- _EXERCISE DETAILS_
When a line in the listing contains the string "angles", pick it out and copy it.

- _RECORDED DATA_
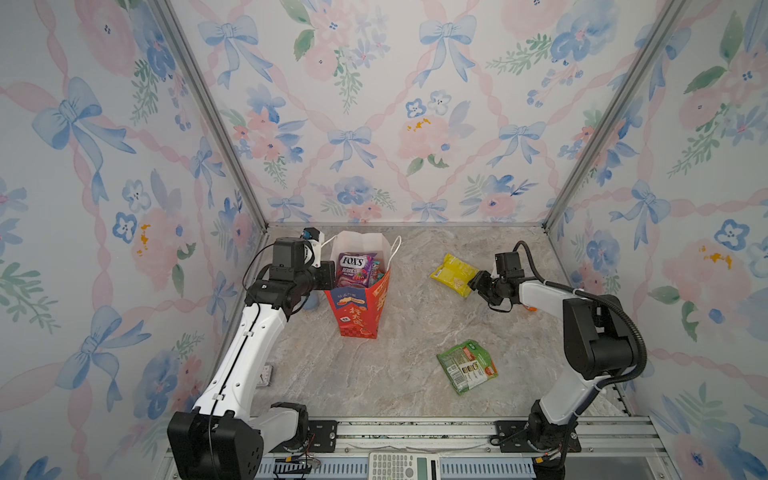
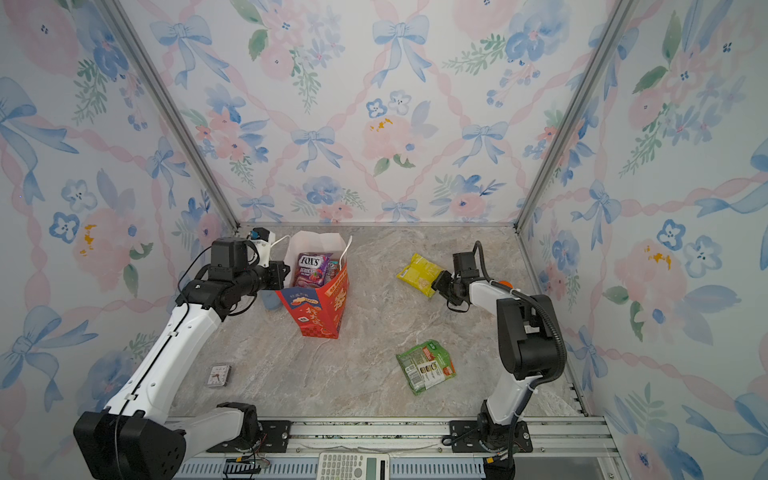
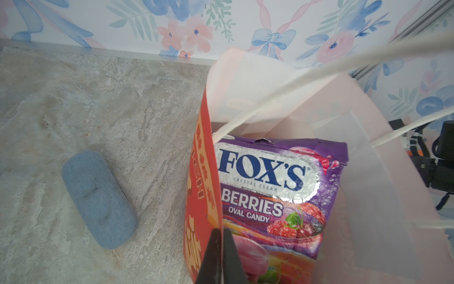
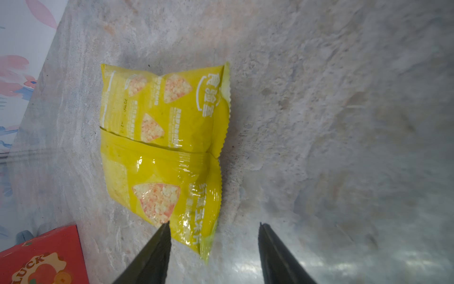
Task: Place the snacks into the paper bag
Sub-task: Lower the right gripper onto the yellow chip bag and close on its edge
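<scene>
The red paper bag stands upright at the back left, with a purple FOX'S snack packet sticking up inside it. My left gripper is shut on the bag's red side wall at the rim. A yellow snack packet lies flat on the table at the right. My right gripper is open at its near end, and a corner of the packet lies between the fingers. A green snack packet lies nearer the front.
A blue fabric case lies on the table just left of the bag, under my left arm. A small flat card lies at the front left. A calculator rests on the front rail. Floral walls close in three sides.
</scene>
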You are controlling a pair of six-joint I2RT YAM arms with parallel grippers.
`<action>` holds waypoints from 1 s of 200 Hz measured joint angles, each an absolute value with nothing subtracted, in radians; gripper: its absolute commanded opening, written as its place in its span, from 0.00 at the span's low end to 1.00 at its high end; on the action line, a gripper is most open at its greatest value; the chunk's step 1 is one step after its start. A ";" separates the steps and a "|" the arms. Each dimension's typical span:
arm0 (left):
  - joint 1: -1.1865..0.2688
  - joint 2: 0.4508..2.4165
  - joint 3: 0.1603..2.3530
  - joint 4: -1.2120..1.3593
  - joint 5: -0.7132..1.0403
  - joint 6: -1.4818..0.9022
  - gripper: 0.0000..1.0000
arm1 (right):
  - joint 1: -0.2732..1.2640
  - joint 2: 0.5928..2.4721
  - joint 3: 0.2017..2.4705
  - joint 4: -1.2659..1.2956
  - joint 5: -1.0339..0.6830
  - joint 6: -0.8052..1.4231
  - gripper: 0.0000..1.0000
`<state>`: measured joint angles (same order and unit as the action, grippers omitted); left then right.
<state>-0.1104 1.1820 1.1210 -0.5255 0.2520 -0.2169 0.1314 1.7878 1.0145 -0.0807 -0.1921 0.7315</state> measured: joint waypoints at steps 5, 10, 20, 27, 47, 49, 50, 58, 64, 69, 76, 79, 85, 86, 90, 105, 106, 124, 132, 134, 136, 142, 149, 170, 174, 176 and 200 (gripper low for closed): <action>-0.110 1.182 1.121 -0.525 0.252 -0.217 0.00 | 0.130 1.794 1.015 -0.074 -0.195 0.733 0.59; -0.110 1.182 1.121 -0.525 0.252 -0.217 0.00 | 0.129 1.801 1.015 -0.067 -0.198 0.735 0.59; -0.110 1.182 1.121 -0.525 0.252 -0.217 0.00 | 0.125 1.811 1.015 -0.058 -0.200 0.737 0.59; -0.110 1.182 1.121 -0.525 0.252 -0.217 0.00 | 0.122 1.818 1.015 -0.053 -0.200 0.741 0.59; -0.110 1.182 1.121 -0.525 0.252 -0.217 0.00 | 0.113 1.837 1.026 -0.036 -0.202 0.744 0.59; -0.110 1.182 1.121 -0.525 0.252 -0.217 0.00 | 0.112 1.839 1.027 -0.035 -0.202 0.744 0.59; -0.110 1.182 1.121 -0.525 0.252 -0.217 0.00 | 0.112 1.840 1.029 -0.034 -0.203 0.744 0.59; -0.110 1.182 1.121 -0.525 0.252 -0.217 0.00 | 0.110 1.850 1.039 -0.028 -0.202 0.744 0.59; -0.110 1.182 1.121 -0.526 0.252 -0.217 0.00 | 0.109 1.858 1.046 -0.022 -0.202 0.745 0.59; -0.110 1.182 1.121 -0.525 0.252 -0.217 0.00 | 0.108 1.866 1.053 -0.017 -0.203 0.745 0.59; -0.110 1.182 1.121 -0.525 0.252 -0.217 0.00 | 0.106 1.875 1.063 -0.011 -0.203 0.745 0.59; -0.110 1.182 1.121 -0.526 0.252 -0.217 0.00 | 0.106 1.879 1.067 -0.009 -0.203 0.745 0.59; -0.110 1.182 1.121 -0.526 0.252 -0.217 0.00 | 0.105 1.888 1.076 -0.002 -0.203 0.749 0.59; -0.110 1.182 1.121 -0.526 0.252 -0.217 0.00 | 0.105 1.889 1.077 -0.002 -0.203 0.749 0.59; -0.110 1.182 1.121 -0.526 0.252 -0.217 0.00 | 0.104 1.896 1.084 0.000 -0.204 0.749 0.59; -0.110 1.182 1.122 -0.526 0.252 -0.217 0.00 | 0.104 1.917 1.106 0.013 -0.206 0.752 0.59; -0.110 1.182 1.122 -0.526 0.252 -0.217 0.00 | 0.104 1.918 1.108 0.014 -0.206 0.752 0.59; -0.110 1.182 1.122 -0.527 0.252 -0.217 0.00 | 0.104 1.942 1.130 0.028 -0.211 0.758 0.56; -0.110 1.182 1.122 -0.528 0.252 -0.217 0.00 | 0.104 1.950 1.137 0.035 -0.213 0.761 0.51; -0.110 1.182 1.122 -0.528 0.252 -0.217 0.00 | 0.104 1.951 1.139 0.038 -0.214 0.764 0.48; -0.110 1.182 1.122 -0.528 0.252 -0.217 0.00 | 0.104 1.953 1.139 0.039 -0.214 0.761 0.46; -0.110 1.182 1.122 -0.528 0.252 -0.217 0.00 | 0.104 1.958 1.142 0.042 -0.213 0.766 0.39; -0.110 1.182 1.122 -0.529 0.252 -0.217 0.00 | 0.104 1.965 1.144 0.044 -0.215 0.769 0.31; -0.110 1.182 1.122 -0.529 0.252 -0.217 0.00 | 0.103 1.984 1.151 0.050 -0.213 0.781 0.13; -0.110 1.182 1.122 -0.529 0.252 -0.217 0.00 | 0.103 1.987 1.152 0.049 -0.210 0.793 0.11; -0.110 1.182 1.122 -0.529 0.252 -0.217 0.00 | 0.103 1.988 1.152 0.049 -0.212 0.787 0.09; -0.110 1.182 1.122 -0.529 0.252 -0.217 0.00 | 0.103 1.992 1.153 0.049 -0.210 0.800 0.00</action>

- _ANSWER SECTION_
`<action>` holds waypoints from 1 s of 200 Hz measured joint angles, each an absolute value with nothing subtracted, in radians; gripper: its absolute commanded opening, written as its place in its span, from 0.00 at the span's low end to 1.00 at its high end; on the action line, a gripper is most open at its greatest value; the chunk's step 1 is one step after its start. A ";" separates the steps and a "|" the arms. Each dimension's typical span:
`<state>`: measured joint angles (same order and unit as the action, grippers omitted); left then right.

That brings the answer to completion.